Personal information
- Born: 26 October 1926
- Died: 22 December 2017 (aged 91)
- Original team: North Geelong
- Debut: Round 5, 1945, Carlton vs. St Kilda, at Princes Park
- Height: 185 cm (6 ft 1 in)
- Weight: 85 kg (187 lb)

Playing career^{1}
- Years: Club / Games (Goals)
- 1945–1957: Carlton / 211 (188)

Coaching career
- Years: Club / Games (W–L–D)
- 1959–1964: Carlton / 114 (60–51–3)
- ^{1} Playing statistics correct to the end of 1957.

Career highlights
- Carlton Premiers 1945, 1947; Carlton Best & Fairest 1953; Victorian Representative: 12 times. 1953, 54, 57.; Captain/Coach Victoria 1954 & 1957; Carlton Captain 1952–1957; Carlton Coach 1959–1964 (Runners up 1962); Carlton Team of the Century 2001 (Deputy Vice Captain); AFL Life Member 2001; Official Carlton Legend (10th)2006; AFL Hall of Fame 2009; AFL Life Member; Named Carlton's 11th Greatest Player in the 150th Year Celebrations 2014.;

= Ken Hands =

Australian rules footballer and coach

Ken Hands (26 October 1926 – 22 December 2017) was an Australian rules footballer in the Victorian Football League (VFL).
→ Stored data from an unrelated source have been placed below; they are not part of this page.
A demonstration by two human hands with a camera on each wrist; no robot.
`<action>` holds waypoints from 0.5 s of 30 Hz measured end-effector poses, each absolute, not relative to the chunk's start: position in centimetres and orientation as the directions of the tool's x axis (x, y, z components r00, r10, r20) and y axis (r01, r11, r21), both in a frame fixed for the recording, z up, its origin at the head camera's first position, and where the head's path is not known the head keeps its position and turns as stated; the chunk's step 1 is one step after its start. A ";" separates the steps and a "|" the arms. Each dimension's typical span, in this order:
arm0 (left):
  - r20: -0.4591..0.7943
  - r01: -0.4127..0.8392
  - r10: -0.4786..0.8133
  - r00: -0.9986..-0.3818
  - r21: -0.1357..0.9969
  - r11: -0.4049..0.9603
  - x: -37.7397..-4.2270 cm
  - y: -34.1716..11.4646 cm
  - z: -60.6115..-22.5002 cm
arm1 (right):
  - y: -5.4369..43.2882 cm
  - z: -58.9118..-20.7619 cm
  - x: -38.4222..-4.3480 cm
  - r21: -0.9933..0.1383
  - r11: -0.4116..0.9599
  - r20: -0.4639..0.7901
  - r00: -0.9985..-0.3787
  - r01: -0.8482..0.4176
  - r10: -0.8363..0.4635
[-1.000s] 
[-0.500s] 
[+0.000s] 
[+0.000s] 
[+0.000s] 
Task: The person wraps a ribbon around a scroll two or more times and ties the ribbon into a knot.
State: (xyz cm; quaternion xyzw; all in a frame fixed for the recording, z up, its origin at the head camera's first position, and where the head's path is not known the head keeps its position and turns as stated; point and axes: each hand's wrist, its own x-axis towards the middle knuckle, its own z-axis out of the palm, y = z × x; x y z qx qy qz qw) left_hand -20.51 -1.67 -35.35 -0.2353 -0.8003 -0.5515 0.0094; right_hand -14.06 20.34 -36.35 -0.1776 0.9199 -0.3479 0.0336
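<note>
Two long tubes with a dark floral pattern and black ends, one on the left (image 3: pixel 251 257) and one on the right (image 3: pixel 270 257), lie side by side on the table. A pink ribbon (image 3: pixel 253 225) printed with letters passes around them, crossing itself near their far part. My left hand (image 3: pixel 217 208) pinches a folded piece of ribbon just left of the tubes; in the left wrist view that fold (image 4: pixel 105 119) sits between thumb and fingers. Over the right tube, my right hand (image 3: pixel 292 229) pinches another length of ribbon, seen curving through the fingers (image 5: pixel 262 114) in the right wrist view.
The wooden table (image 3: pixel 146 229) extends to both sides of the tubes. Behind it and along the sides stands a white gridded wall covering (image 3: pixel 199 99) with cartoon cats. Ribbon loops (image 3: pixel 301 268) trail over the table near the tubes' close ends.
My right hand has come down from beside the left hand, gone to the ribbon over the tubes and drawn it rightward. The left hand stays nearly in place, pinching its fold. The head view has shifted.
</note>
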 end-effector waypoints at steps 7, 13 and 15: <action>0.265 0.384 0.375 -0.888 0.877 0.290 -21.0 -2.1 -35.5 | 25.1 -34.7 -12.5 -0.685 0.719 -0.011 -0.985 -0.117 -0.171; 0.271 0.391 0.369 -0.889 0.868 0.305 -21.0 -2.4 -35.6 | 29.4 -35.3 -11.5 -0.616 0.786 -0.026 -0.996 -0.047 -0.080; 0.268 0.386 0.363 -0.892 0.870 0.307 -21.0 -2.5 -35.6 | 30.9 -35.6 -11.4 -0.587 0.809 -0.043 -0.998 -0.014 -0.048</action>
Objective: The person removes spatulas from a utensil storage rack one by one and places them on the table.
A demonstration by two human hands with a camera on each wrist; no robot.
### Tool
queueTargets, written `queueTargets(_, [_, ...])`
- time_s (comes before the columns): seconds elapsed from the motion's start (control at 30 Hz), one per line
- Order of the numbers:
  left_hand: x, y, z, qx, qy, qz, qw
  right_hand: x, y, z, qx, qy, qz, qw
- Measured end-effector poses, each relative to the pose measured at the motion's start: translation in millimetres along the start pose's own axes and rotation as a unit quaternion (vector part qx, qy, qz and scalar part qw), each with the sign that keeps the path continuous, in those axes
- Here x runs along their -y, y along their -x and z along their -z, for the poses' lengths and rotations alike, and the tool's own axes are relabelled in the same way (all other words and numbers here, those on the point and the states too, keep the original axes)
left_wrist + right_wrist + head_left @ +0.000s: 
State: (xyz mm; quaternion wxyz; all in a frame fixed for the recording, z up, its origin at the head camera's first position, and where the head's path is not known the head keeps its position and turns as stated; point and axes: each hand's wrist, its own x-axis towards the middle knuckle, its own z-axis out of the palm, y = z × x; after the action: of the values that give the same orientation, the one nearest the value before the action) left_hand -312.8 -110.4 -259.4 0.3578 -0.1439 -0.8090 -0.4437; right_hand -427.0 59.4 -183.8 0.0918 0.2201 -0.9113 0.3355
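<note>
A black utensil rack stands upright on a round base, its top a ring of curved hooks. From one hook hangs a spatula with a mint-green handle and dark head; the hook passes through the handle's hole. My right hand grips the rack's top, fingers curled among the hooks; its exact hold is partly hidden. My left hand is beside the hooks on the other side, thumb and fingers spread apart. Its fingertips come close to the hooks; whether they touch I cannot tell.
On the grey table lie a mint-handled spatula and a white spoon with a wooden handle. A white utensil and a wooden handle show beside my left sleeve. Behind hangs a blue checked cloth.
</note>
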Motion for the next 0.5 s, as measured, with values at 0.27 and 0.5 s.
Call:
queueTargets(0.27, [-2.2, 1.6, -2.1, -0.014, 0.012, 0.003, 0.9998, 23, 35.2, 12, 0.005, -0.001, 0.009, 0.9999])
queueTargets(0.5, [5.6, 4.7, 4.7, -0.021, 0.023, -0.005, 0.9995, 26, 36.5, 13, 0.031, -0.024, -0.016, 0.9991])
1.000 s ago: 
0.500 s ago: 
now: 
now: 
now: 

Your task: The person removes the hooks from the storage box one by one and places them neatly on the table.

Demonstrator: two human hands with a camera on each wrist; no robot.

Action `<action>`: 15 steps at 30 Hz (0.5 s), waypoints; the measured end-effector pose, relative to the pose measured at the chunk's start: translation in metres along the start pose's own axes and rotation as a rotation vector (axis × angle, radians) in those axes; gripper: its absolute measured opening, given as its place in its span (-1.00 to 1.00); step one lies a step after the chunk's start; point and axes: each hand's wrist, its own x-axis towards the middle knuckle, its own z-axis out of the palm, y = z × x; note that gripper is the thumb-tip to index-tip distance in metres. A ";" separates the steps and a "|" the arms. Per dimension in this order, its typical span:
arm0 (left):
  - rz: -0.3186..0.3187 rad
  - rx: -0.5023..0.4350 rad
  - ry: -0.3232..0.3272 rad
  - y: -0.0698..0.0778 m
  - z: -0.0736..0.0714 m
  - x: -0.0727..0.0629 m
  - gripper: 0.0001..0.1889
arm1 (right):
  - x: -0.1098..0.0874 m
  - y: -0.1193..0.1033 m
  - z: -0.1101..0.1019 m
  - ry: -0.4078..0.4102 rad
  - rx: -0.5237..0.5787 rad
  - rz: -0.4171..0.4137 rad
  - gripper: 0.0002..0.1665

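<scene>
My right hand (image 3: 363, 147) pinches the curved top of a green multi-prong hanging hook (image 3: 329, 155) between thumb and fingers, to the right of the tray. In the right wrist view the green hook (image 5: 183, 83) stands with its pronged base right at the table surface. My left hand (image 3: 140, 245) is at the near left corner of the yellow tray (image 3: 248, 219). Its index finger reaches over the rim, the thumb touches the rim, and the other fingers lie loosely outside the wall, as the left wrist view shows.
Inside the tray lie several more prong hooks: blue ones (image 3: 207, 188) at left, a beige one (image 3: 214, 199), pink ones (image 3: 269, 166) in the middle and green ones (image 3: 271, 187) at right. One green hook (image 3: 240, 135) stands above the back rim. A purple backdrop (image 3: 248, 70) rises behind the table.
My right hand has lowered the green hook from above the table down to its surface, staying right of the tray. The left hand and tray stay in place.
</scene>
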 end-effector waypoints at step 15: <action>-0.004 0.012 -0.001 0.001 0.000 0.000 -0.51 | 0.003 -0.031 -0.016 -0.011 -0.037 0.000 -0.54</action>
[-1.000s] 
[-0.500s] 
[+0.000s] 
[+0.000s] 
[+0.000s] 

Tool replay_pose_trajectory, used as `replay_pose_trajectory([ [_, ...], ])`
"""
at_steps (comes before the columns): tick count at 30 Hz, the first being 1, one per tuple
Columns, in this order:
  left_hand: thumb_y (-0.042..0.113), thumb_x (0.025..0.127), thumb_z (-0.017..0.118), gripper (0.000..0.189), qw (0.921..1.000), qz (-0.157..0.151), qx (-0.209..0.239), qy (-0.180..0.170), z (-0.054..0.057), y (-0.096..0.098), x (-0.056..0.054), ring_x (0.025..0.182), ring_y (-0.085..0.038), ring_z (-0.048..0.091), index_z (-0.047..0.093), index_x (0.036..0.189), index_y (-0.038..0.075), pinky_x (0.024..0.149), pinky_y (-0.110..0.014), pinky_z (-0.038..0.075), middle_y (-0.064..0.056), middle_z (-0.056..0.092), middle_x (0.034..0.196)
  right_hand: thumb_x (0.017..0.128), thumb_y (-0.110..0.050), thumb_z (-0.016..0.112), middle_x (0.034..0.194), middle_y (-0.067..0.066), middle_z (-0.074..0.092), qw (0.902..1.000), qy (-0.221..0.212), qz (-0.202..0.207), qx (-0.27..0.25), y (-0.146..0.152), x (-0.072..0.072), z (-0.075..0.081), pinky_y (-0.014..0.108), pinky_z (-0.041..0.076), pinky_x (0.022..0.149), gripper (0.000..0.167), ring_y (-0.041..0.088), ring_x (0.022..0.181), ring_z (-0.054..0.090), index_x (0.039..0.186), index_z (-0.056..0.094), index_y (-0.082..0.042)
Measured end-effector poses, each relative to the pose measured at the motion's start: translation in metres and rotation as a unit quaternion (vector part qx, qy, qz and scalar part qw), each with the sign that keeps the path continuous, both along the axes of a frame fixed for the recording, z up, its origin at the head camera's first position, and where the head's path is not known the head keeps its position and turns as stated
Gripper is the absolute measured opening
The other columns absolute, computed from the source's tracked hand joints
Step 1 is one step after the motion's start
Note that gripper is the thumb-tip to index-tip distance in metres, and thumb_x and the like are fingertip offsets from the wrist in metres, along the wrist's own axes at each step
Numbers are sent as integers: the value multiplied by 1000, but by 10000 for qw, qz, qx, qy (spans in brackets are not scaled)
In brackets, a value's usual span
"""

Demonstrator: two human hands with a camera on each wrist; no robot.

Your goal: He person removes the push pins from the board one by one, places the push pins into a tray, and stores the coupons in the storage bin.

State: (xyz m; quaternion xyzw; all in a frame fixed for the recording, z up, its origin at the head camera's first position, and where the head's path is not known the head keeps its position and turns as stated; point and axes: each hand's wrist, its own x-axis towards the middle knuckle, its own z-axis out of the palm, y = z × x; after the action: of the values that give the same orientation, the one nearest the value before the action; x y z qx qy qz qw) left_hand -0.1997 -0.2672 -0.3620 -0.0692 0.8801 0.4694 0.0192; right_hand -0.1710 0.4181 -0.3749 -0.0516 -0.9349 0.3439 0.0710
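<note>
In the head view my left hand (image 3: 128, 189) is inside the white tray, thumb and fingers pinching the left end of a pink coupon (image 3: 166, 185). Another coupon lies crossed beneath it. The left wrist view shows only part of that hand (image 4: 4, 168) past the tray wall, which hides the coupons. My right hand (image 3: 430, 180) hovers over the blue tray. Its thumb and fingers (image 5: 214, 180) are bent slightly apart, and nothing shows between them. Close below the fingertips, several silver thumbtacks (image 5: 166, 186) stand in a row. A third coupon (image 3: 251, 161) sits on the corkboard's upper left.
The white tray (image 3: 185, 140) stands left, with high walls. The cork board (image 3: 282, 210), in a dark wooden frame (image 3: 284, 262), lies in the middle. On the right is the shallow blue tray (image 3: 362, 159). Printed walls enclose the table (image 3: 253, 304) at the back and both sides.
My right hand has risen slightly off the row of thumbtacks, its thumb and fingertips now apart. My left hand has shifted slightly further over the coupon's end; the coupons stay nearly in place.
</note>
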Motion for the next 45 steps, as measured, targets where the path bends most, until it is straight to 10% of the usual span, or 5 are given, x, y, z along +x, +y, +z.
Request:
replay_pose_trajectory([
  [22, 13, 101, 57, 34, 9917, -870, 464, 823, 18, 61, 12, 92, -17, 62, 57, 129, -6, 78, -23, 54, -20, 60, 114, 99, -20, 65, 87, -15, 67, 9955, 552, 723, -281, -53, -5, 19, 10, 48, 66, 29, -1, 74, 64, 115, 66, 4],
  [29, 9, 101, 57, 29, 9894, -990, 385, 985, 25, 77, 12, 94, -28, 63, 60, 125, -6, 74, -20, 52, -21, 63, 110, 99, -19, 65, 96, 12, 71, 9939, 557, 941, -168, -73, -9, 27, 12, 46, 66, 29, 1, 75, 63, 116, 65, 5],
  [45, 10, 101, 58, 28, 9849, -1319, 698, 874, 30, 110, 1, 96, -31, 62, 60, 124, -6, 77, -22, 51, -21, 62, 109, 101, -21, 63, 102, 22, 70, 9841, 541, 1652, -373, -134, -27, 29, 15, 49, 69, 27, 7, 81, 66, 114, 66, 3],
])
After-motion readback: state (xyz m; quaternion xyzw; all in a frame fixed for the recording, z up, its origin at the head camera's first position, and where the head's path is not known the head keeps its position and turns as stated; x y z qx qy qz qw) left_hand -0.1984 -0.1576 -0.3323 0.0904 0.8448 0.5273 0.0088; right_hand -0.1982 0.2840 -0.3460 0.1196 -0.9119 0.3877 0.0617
He played for Carlton from 1945 to 1957, playing in premiership-winning teams in 1945 and 1947, and coached Carlton from 1959 to 1964, taking them to the grand final in 1962.

After the death of teammate Alex Way on 7 November 2014, Hands was the last surviving member of Carlton's 1945 Premiership team, and he was also the last surviving member of their 1947 Premiership team. On 22 December 2017, Hands died at the age of 91.